France - Alsace
Alsace in the north east of France is adjacent to Germany and has two possible natural borders from it – the Rhine river and Vosges mountains. The vineyards stretch over 170km north to south from Marlenheim to Thann – making up a magnificent ‘wine route’ that celebrated its 60th anniversary in 2013.
Alsace is the only French wine region allowed to label its wines based on grape variety. With the greatest examples being Riesling and Gewuztraminer, it makes German wines in a French way: dryer, with more alcohol and, importantly, designed to be matched with the fine cuisine of the region.

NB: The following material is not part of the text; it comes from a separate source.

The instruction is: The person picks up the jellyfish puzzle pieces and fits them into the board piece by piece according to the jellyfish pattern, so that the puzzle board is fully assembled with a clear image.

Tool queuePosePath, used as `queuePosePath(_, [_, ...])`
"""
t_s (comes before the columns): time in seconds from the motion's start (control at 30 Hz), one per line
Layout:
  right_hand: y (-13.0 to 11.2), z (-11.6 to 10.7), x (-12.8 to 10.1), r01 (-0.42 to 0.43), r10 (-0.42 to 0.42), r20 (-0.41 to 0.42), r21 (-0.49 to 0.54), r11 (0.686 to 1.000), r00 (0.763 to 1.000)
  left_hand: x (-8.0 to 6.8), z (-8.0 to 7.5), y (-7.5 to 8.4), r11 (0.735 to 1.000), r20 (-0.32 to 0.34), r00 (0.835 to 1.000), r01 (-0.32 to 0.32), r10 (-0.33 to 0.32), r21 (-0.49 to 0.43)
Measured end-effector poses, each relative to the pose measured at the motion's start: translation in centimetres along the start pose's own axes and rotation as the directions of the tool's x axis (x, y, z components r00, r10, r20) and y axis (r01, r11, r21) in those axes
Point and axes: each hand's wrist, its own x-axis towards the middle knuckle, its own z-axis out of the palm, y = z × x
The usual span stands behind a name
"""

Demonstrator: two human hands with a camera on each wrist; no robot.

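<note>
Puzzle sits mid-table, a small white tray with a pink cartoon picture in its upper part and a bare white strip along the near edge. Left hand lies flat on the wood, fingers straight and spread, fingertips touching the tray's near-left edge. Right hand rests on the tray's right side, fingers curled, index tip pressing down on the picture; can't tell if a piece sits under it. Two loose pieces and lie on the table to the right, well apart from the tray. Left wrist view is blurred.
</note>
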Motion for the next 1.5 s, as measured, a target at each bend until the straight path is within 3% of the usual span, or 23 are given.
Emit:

Vine growing is determined by two main factors, the Vosges mountains in the west and the Rhine river in the east. The vineyards are concentrated in a narrow strip, running in a roughly north–south direction, on the lower eastern slopes of the Vosges, at altitudes of 175–420 m. Those altitudes provide a good balance between temperature, drainage and sun exposure under Alsace’s growing conditions. While the slope down the Vosges is generally east-facing, many of the best sites are south-west to south-east facing, and benefit from extra sun exposure.
Because of predominantly westerly winds, the Vosges mountains tend to shelter Alsace from rain and maritime influence, and the region is therefore rather dry and sunny – the driest wine growing region in France despite its northern latitude.